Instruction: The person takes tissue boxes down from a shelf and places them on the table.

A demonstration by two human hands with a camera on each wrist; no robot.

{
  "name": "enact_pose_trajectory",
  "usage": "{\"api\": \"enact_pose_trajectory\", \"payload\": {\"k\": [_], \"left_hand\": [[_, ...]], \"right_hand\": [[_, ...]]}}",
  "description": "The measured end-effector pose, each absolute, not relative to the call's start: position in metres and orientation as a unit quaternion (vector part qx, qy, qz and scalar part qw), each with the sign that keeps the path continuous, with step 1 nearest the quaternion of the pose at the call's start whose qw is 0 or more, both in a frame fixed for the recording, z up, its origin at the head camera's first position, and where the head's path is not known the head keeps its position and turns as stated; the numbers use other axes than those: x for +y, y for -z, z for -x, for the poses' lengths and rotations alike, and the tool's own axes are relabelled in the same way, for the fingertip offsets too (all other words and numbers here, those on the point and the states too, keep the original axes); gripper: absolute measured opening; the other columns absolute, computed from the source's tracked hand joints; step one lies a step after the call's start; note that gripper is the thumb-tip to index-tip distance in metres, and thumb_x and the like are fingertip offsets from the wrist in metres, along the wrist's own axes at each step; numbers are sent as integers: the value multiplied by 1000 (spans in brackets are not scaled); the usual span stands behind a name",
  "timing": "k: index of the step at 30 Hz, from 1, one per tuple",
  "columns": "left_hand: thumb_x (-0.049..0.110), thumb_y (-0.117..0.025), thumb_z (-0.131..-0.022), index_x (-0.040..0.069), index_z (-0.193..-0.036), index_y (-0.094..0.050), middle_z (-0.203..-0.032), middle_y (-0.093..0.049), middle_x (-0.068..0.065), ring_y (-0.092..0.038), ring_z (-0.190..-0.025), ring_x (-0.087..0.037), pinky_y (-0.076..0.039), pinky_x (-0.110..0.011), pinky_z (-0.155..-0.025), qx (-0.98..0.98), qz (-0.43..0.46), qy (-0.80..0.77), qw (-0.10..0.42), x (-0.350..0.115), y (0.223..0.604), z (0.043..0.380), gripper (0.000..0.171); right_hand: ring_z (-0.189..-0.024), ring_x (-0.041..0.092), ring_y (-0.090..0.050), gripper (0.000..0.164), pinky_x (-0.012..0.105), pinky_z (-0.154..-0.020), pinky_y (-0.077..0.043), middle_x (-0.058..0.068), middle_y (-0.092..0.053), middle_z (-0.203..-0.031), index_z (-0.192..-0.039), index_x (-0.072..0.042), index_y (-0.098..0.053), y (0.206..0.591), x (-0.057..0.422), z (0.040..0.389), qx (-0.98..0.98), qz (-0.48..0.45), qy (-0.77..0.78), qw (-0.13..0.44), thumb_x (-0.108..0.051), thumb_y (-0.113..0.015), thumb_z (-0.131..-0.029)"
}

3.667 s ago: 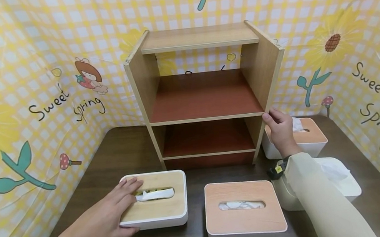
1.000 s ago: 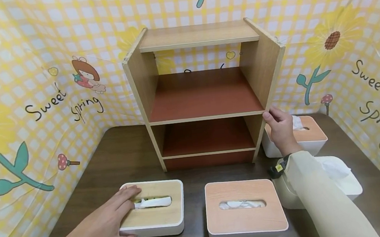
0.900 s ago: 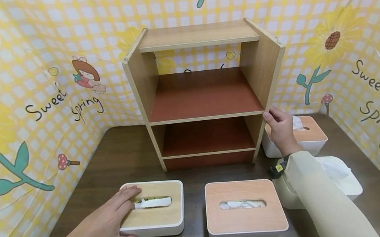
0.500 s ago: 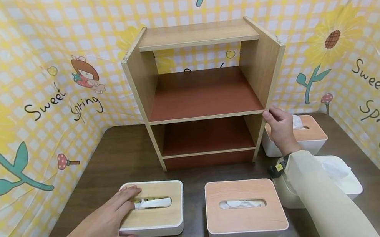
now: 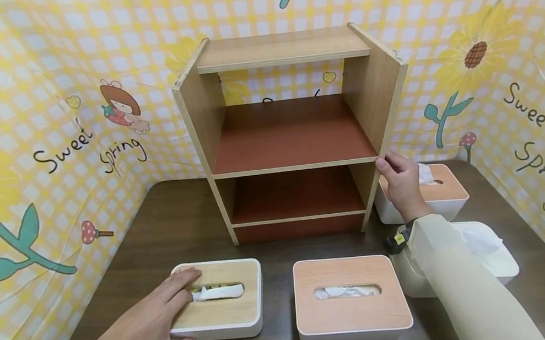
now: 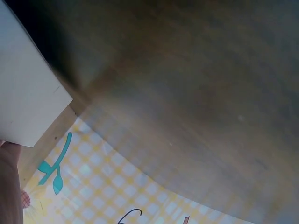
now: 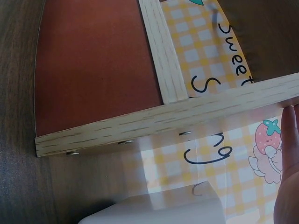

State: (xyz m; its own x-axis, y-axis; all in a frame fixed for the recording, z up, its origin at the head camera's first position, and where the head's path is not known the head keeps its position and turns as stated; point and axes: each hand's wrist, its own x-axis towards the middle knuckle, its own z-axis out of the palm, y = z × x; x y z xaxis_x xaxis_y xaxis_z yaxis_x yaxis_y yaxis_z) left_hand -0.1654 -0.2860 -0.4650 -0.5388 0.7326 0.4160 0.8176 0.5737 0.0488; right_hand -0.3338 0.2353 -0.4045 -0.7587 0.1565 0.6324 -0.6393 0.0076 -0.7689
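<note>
My left hand [image 5: 153, 318] holds the left end of a white tissue box [image 5: 239, 309] with a light wood lid, fingers over the lid and thumb at the near side. A strip of tissue lies in its slot. A white box surface [image 6: 28, 93] with part of the hand [image 6: 9, 182] shows in the left wrist view. My right hand [image 5: 402, 187] grips the right side panel [image 5: 380, 103] of a small wooden shelf, thumb on its front edge; the other fingers are partly hidden. In the right wrist view, a finger [image 7: 289, 140] touches the panel's outer side.
Another wood-lidded tissue box [image 5: 353, 316] sits at the front middle. At right stand a cream tissue box [image 5: 505, 273], partly behind my forearm, and a wood-lidded box [image 5: 449, 187] behind it. The shelf has red-brown boards [image 5: 294, 134]. Patterned yellow cloth [image 5: 169, 136] surrounds the dark table [image 5: 168, 220].
Since the oldest frame, my left hand and its tissue box have shifted nearer to me and slightly left. Over the last second they hardly move. The right hand stays on the shelf.
</note>
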Motion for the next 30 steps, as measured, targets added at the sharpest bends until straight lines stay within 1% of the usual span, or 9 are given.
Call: {"api": "enact_pose_trajectory", "payload": {"k": [6, 8, 14, 18, 21, 24, 30], "left_hand": [[45, -86, -60, 17, -98, -57, -145, -42, -16, -44, -128, -36, -17, -24, -112, -869, 445, 123, 176, -287, 468, 164, 56], [46, -86, -61, 17, -98, -57, -145, -42, -16, -44, -128, -36, -17, -24, -112, -869, 444, 125, 178, -288, 469, 164, 56], [45, -86, -60, 17, -98, -57, -146, -42, -16, -43, -129, -36, -16, -24, -113, -872, 439, 121, 180, -289, 470, 163, 56], [47, -85, -63, 18, -100, -56, -148, -39, -15, -39, -133, -34, -13, -24, -113, -886, 424, 109, 153, -290, 471, 161, 55], [50, -83, -66, 20, -101, -55, -150, -36, -15, -35, -135, -33, -11, -23, -114, -895, 413, 99, 134, -290, 471, 159, 54], [50, -83, -66, 20, -101, -56, -150, -36, -14, -35, -135, -33, -11, -23, -114, -898, 409, 98, 129, -291, 472, 159, 53], [49, -84, -65, 19, -101, -56, -149, -37, -14, -36, -134, -33, -12, -23, -113, -896, 410, 106, 132, -291, 473, 160, 54]], "right_hand": [[-92, 8, -64, 23, 20, -80, -50, -1, -70, -106, -112, -4, -73, 405, 235, 335, -648, -183, -676, 298, -4, -64, -91], [-92, 8, -64, 23, 19, -80, -50, 0, -70, -107, -112, -6, -74, 405, 235, 335, -651, -180, -674, 299, -4, -64, -91], [-94, 8, -64, 24, 20, -80, -50, -4, -70, -108, -115, -3, -71, 405, 235, 335, -656, -177, -671, 296, -5, -64, -92], [-93, 8, -64, 24, 19, -79, -50, -3, -70, -108, -115, -4, -72, 405, 235, 335, -655, -177, -673, 295, -6, -65, -92], [-92, 9, -64, 25, 20, -79, -51, -3, -70, -107, -115, -2, -71, 405, 235, 335, -651, -181, -677, 292, -5, -64, -92], [-92, 9, -65, 25, 20, -79, -51, -3, -70, -107, -116, 0, -70, 406, 235, 335, -649, -184, -678, 292, -5, -64, -92], [-90, 8, -64, 22, 19, -78, -50, -2, -70, -107, -113, -7, -73, 407, 236, 335, -649, -181, -675, 299, -9, -67, -92]]}}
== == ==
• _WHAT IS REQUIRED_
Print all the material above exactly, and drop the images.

• _RESULT FOR THIS TASK_
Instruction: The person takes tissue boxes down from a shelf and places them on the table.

A demonstration by two human hands with a camera on each wrist; no robot.

{
  "name": "enact_pose_trajectory",
  "usage": "{\"api\": \"enact_pose_trajectory\", \"payload\": {\"k\": [_], \"left_hand\": [[_, ...]], \"right_hand\": [[_, ...]]}}",
  "description": "The measured end-effector pose, each absolute, not relative to the call's start: position in metres and orientation as a unit quaternion (vector part qx, qy, qz and scalar part qw), each with the sign that keeps the path continuous, with step 1 nearest the quaternion of the pose at the call's start whose qw is 0 or more, both in a frame fixed for the recording, z up, its origin at the head camera's first position, and where the head's path is not known the head keeps its position and turns as stated; the numbers use other axes than those: x for +y, y for -z, z for -x, for the poses' lengths and rotations alike, and the tool's own axes are relabelled in the same way, for the fingertip offsets too (all other words and numbers here, those on the point and the states too, keep the original axes); gripper: absolute measured opening; the other columns absolute, computed from the source's tracked hand joints; step one lies a step after the call's start; note that gripper is the thumb-tip to index-tip distance in metres, and thumb_x and the like are fingertip offsets from the wrist in metres, along the wrist's own axes at each step; numbers are sent as integers: the value multiplied by 1000 (spans in brackets are not scaled); the usual span stands behind a name",
  "timing": "k: index of the step at 30 Hz, from 1, one per tuple",
  "columns": "left_hand: thumb_x (-0.049..0.110), thumb_y (-0.117..0.025), thumb_z (-0.131..-0.022), index_x (-0.040..0.069), index_z (-0.193..-0.036), index_y (-0.094..0.050), middle_z (-0.203..-0.032), middle_y (-0.093..0.049), middle_x (-0.068..0.065), ring_y (-0.092..0.038), ring_z (-0.190..-0.025), ring_x (-0.087..0.037), pinky_y (-0.076..0.039), pinky_x (-0.110..0.011), pinky_z (-0.155..-0.025), qx (-0.98..0.98), qz (-0.43..0.46), qy (-0.80..0.77), qw (-0.10..0.42), x (-0.350..0.115), y (0.223..0.604), z (0.043..0.380), gripper (0.000..0.171); right_hand: ring_z (-0.189..-0.024), ring_x (-0.041..0.092), ring_y (-0.090..0.050), gripper (0.000..0.164), pinky_x (-0.012..0.105), pinky_z (-0.154..-0.020), pinky_y (-0.077..0.043), middle_x (-0.058..0.068), middle_y (-0.092..0.053), middle_z (-0.203..-0.031), index_z (-0.192..-0.039), index_x (-0.072..0.042), index_y (-0.098..0.053), y (0.206..0.591), x (-0.057..0.422), z (0.040..0.389), qx (-0.98..0.98), qz (-0.48..0.45), qy (-0.77..0.78), qw (-0.13..0.44), thumb_x (-0.108..0.051), thumb_y (-0.113..0.015), thumb_z (-0.131..-0.029)"
}

3.667 s ago: 
1.000 s ago: 
0.900 s ago: 
0.500 s ago: 
now: 
now: 
now: 

State: (xyz m; its own x-axis, y-axis; all in a frame fixed for the recording, z up, its origin at the head camera's first position, and where the head's path is not known the head keeps its position and turns as stated; point and axes: each hand's wrist, its own x-axis towards the middle knuckle, its own z-axis out of the palm, y = z × x; x y z xaxis_x xaxis_y xaxis_z yaxis_x yaxis_y yaxis_z) left_hand -0.1654 -0.2860 -0.4650 -0.5388 0.7326 0.4160 0.8176 0.5737 0.0488; right_hand -0.3338 0.2353 -0.4045 -0.7587 0.1565 0.6324 -0.6393 0.0076 -0.7689
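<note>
My left hand [image 5: 153, 318] holds the left end of a white tissue box [image 5: 239, 309] with a light wood lid, fingers over the lid and thumb at the near side. A strip of tissue lies in its slot. A white box surface [image 6: 28, 93] with part of the hand [image 6: 9, 182] shows in the left wrist view. My right hand [image 5: 402, 187] grips the right side panel [image 5: 380, 103] of a small wooden shelf, thumb on its front edge; the other fingers are partly hidden. In the right wrist view, a finger [image 7: 289, 140] touches the panel's outer side.
Another wood-lidded tissue box [image 5: 353, 316] sits at the front middle. At right stand a cream tissue box [image 5: 505, 273], partly behind my forearm, and a wood-lidded box [image 5: 449, 187] behind it. The shelf has red-brown boards [image 5: 294, 134]. Patterned yellow cloth [image 5: 169, 136] surrounds the dark table [image 5: 168, 220].
Since the oldest frame, my left hand and its tissue box have shifted nearer to me and slightly left. Over the last second they hardly move. The right hand stays on the shelf.
</note>
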Motion for the next 30 steps, as measured, targets added at the sharpest bends until straight lines stay within 1% of the usual span, or 9 are given.
Call: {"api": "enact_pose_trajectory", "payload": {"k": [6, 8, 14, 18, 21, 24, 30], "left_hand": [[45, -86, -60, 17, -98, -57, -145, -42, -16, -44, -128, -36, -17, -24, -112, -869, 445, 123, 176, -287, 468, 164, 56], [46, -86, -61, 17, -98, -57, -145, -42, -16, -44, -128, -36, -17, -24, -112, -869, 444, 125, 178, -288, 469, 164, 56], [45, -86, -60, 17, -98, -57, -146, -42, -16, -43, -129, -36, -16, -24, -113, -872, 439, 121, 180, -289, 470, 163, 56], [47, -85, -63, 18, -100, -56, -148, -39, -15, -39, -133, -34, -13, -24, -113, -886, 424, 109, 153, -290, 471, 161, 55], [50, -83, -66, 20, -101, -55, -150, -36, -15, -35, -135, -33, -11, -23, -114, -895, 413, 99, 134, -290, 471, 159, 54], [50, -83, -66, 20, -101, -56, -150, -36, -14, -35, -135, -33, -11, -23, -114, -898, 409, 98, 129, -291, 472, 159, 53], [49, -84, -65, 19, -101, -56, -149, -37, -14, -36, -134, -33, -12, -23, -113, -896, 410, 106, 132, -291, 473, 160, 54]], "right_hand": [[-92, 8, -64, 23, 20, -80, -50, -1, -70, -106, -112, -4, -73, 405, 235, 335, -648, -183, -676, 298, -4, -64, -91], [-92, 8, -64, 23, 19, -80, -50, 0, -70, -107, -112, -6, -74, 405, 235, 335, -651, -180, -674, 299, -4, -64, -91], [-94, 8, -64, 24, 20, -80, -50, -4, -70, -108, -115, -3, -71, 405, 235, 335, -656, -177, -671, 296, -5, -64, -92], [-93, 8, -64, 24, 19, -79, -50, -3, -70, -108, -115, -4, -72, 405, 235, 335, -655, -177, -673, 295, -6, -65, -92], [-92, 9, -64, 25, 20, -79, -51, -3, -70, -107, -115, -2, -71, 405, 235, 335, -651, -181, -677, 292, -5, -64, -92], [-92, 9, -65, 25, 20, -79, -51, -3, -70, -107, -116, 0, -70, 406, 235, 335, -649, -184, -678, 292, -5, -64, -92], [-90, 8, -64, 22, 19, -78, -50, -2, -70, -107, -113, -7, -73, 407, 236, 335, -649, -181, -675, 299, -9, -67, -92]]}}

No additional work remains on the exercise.